November 24, 2025 at 8:07 PM
Twitter really had become a useful science platform. Almost all of us were in it in meaningful ways.
I know many scientists that got jobs via Twitter (every I was offered a few positions!).
There would be huge threads of discussion, teaching, idea transfer. And not just with other scientists!
November 24, 2025 at 8:07 PM
It’s an absolute ghost town here; no engagement, Little out reach, no lively discourse. No meetings and ideas transferred. It’s not the same place, and it’s not really worth the same effort.
November 24, 2025 at 7:37 PM
I love all the people telling you that you are wrong, when the numbers show that even as shit as Twitter is there is still an order of magnitude more people there than here.

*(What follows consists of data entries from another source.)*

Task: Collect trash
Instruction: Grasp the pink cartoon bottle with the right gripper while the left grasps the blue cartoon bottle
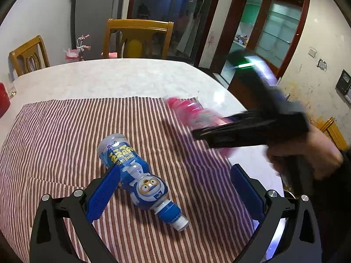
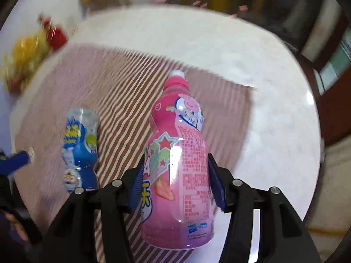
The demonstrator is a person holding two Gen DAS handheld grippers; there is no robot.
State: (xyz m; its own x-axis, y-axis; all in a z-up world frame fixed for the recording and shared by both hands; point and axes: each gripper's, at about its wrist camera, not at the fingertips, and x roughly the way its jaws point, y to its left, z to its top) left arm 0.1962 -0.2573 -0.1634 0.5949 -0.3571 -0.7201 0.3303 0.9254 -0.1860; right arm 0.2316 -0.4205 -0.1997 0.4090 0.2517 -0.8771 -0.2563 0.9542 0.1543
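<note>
A pink drink bottle (image 2: 177, 153) sits between the blue pads of my right gripper (image 2: 175, 184), which is shut on its body and holds it above the striped cloth (image 2: 122, 100). In the left wrist view that pink bottle (image 1: 188, 111) is a blur in front of the right gripper (image 1: 219, 133), held by a hand (image 1: 307, 153). A blue drink bottle (image 1: 140, 179) lies on its side on the cloth (image 1: 65, 135), cap toward me. My left gripper (image 1: 175, 188) stands open over it, the left pad (image 1: 103, 192) next to the bottle. The blue bottle (image 2: 81, 149) also shows left of the pink one.
The cloth lies on a round pale table (image 1: 109, 76). Two wooden chairs (image 1: 136, 37) stand behind it, and a red container (image 1: 3, 103) sits at the table's left edge. Blurred yellow and red items (image 2: 33, 50) sit at the far left in the right wrist view.
</note>
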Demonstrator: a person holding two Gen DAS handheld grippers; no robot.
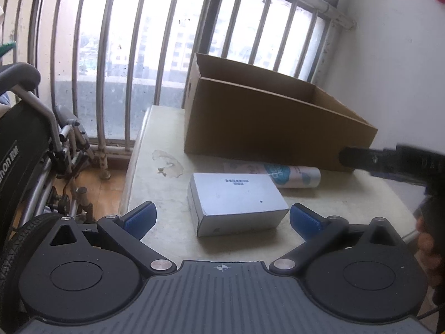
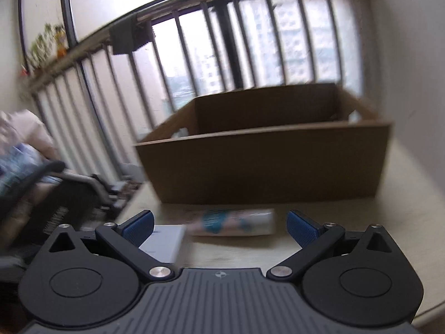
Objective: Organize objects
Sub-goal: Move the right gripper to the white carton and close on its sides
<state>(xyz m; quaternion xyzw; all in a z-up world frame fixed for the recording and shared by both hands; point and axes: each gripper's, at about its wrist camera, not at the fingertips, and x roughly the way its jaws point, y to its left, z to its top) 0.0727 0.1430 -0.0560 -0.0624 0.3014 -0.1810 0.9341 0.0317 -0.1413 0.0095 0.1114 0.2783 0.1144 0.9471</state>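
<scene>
We are looking at a small grey-white carton (image 1: 236, 204) lying flat on the pale tabletop (image 1: 155, 172), its lid carrying a short line of dark print too small to read and one dark dot near a corner. Its edges are crisp and its near side is falling into shadow. Just behind it, a white tube (image 1: 289, 176) with teal markings is lying on its side, close along the foot of an open brown cardboard box (image 1: 267, 128) whose flaps are standing up and whose inside is showing bare in the left wrist view.

We are holding the left gripper (image 1: 222, 218) low over the table with its blue-padded fingers spread wide, the carton sitting just ahead of the gap and touching neither pad. The right gripper (image 2: 221, 225) is likewise splayed and holding nothing; its view is blurred, with the tube ahead between its fingers and the carton off to its left.

A folded wheelchair (image 1: 33, 150) is standing beside the table, before a barred window (image 1: 125, 41).
</scene>
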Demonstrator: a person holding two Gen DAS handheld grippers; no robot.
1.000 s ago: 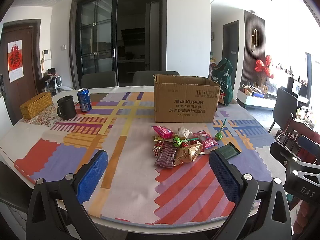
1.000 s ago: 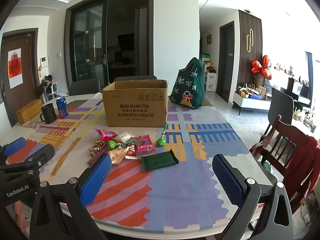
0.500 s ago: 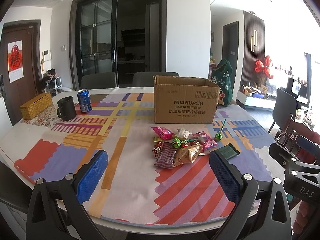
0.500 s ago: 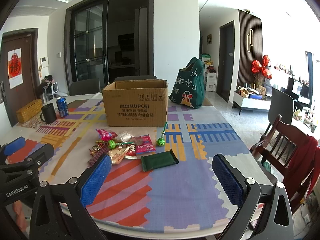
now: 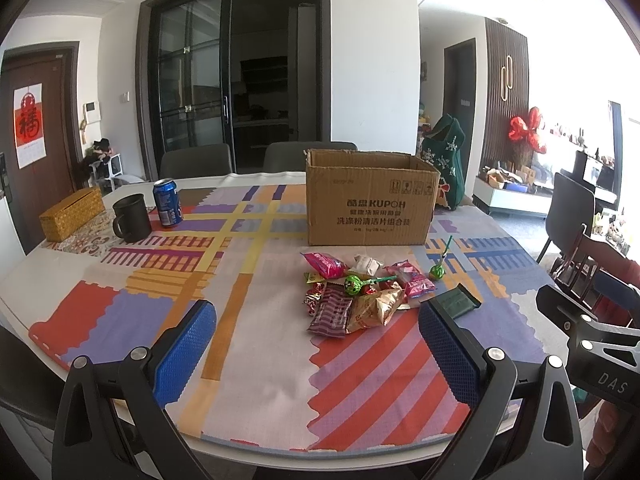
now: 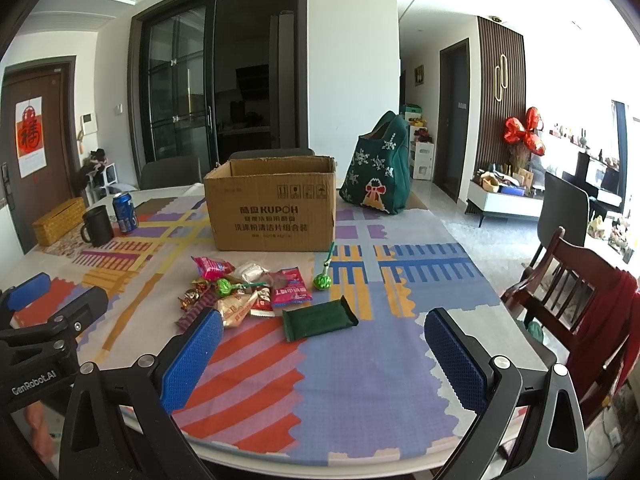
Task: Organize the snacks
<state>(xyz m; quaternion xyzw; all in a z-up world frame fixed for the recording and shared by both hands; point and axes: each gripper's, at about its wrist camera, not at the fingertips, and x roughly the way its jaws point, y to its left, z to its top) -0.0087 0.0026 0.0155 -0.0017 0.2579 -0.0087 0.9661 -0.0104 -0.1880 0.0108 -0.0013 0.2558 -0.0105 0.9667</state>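
Observation:
A pile of wrapped snacks (image 5: 356,292) lies on the patterned tablecloth in front of an open cardboard box (image 5: 370,200); it also shows in the right wrist view (image 6: 244,288), in front of the box (image 6: 274,204). A dark green bar (image 6: 319,323) lies at the pile's right (image 5: 456,303), and a green lollipop (image 6: 322,280) beside it. My left gripper (image 5: 314,344) is open and empty over the near table edge, short of the pile. My right gripper (image 6: 322,354) is open and empty, just short of the green bar.
A black mug (image 5: 130,222), a blue can (image 5: 167,202) and a woven box (image 5: 72,218) stand at the far left of the table. A green bag (image 6: 378,174) sits behind the box. A wooden chair (image 6: 576,300) with red cloth stands at the right.

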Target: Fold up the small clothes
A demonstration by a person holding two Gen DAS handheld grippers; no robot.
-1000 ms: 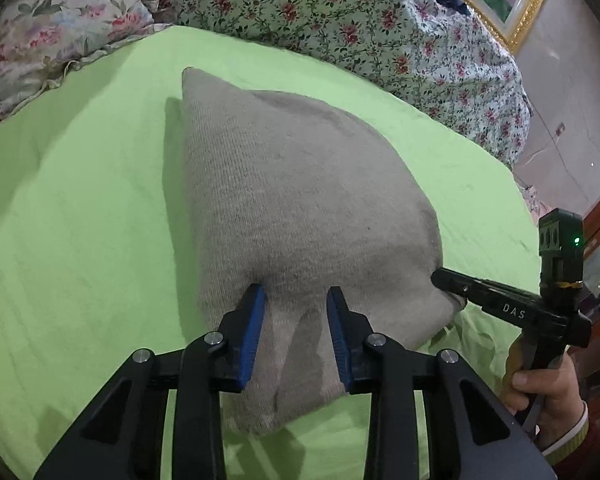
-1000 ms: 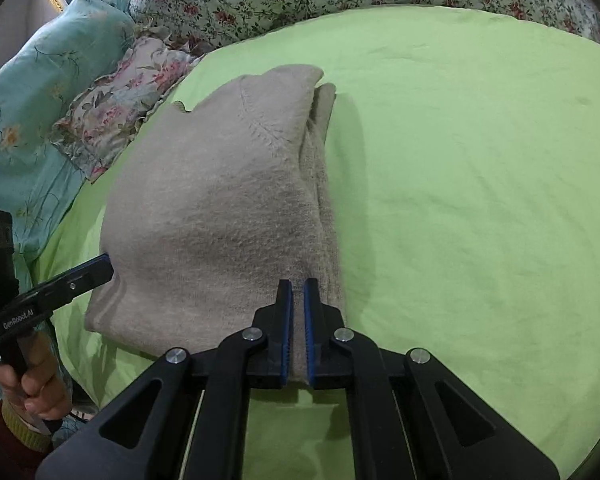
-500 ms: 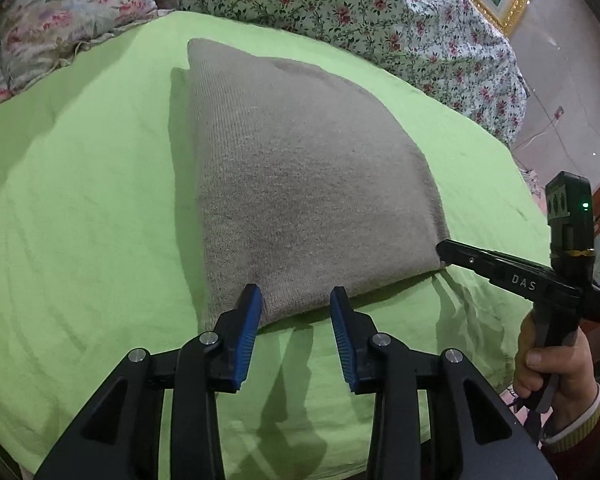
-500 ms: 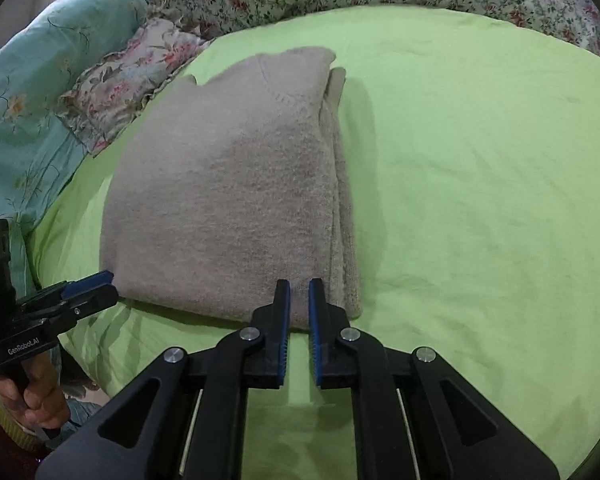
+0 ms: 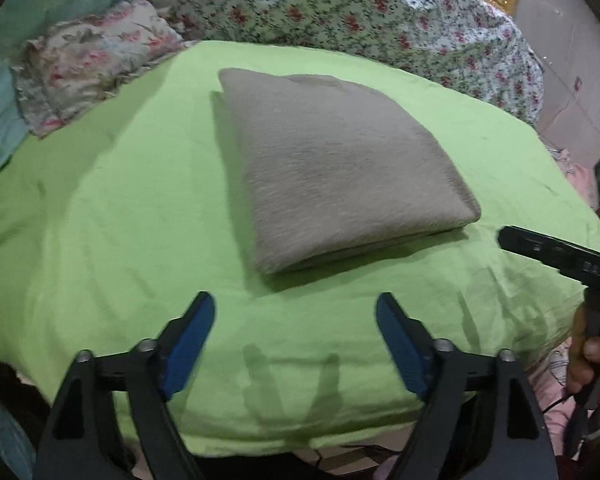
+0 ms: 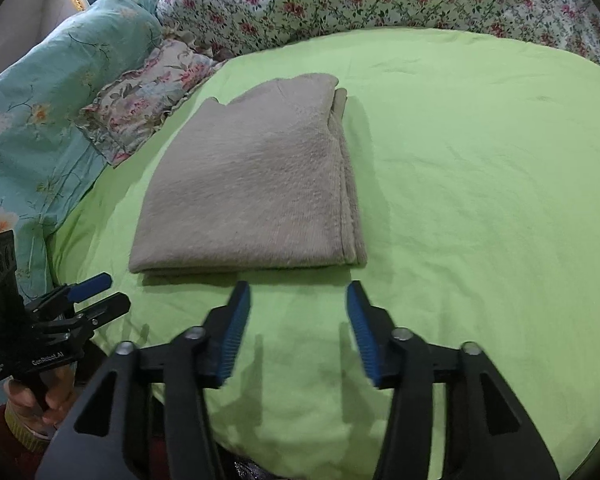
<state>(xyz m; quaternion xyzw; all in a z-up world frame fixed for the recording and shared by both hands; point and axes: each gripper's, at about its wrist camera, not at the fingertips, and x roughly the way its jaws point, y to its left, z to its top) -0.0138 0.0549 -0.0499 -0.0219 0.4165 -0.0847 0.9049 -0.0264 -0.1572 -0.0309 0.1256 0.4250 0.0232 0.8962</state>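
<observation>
Both your left hand-held gripper [image 5: 294,338] and right hand-held gripper [image 6: 298,330] have let go, jaws apart; the sweater [image 6: 252,188] lies folded on the bed [image 6: 480,184].

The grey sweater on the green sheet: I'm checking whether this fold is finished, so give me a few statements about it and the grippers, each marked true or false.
1. The grey sweater lies folded flat on the green sheet. True.
2. The right gripper is clamped on the sweater's near edge. False: its jaws stand wide apart, short of the edge, touching nothing.
3. The left gripper is open and holds nothing. True.
4. The sweater is draped over the floral pillow. False: it lies on the sheet, apart from the pillow.
5. The layered side edges show on the sweater's right in the right wrist view. True.
</observation>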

Compared to Twit’s heyday, it IS a ghost town here. It is not the same place of engagement, meeting, and dissemination at all
November 24, 2025 at 7:34 PM
This sounds like stuff I’d love to be a fly on the wall for!
November 24, 2025 at 8:03 AM
Utterly spectacular (and puts my watercolour 'prowess' to shame!)
November 24, 2025 at 3:16 AM
That’s really cool (and contra a different study from years ago that I dimly remember?)